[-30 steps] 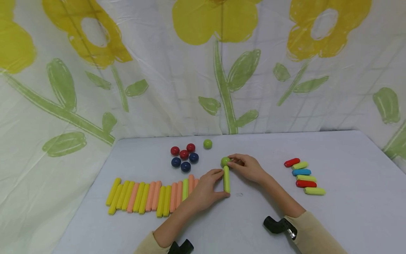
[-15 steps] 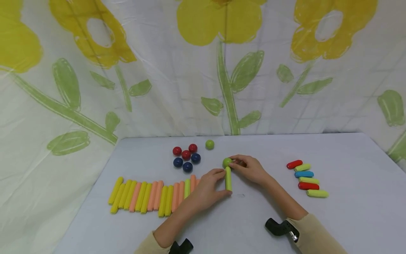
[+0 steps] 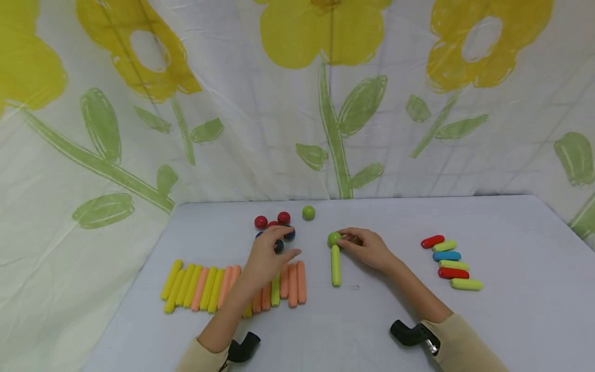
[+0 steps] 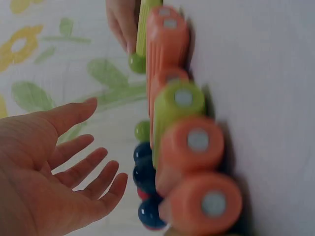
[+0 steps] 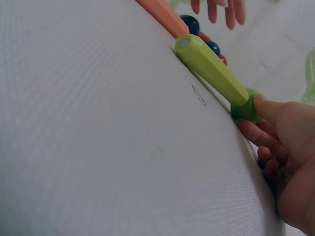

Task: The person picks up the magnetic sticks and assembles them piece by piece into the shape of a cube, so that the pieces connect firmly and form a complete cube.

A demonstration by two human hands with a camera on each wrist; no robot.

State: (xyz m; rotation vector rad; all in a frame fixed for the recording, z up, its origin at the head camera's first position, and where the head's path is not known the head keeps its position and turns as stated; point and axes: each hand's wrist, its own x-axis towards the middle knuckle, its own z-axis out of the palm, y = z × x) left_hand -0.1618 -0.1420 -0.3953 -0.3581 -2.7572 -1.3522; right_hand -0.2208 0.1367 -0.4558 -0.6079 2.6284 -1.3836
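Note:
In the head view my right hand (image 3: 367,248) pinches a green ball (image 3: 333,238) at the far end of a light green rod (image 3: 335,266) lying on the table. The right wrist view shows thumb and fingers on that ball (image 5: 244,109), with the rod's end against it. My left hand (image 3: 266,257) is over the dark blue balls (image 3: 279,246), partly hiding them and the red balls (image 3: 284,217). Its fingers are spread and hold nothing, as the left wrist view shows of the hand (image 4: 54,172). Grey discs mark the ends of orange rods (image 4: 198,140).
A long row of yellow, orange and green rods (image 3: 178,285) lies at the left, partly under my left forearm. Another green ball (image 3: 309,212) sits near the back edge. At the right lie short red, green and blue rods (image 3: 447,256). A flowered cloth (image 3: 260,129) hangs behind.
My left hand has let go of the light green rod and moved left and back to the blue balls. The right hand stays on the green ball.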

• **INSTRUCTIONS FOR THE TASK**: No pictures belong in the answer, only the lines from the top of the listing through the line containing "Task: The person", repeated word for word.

• **TASK ANSWER**:
[-30 steps] 
[-15 steps] 
[+0 steps] 
[+0 steps] 
[+0 steps] 

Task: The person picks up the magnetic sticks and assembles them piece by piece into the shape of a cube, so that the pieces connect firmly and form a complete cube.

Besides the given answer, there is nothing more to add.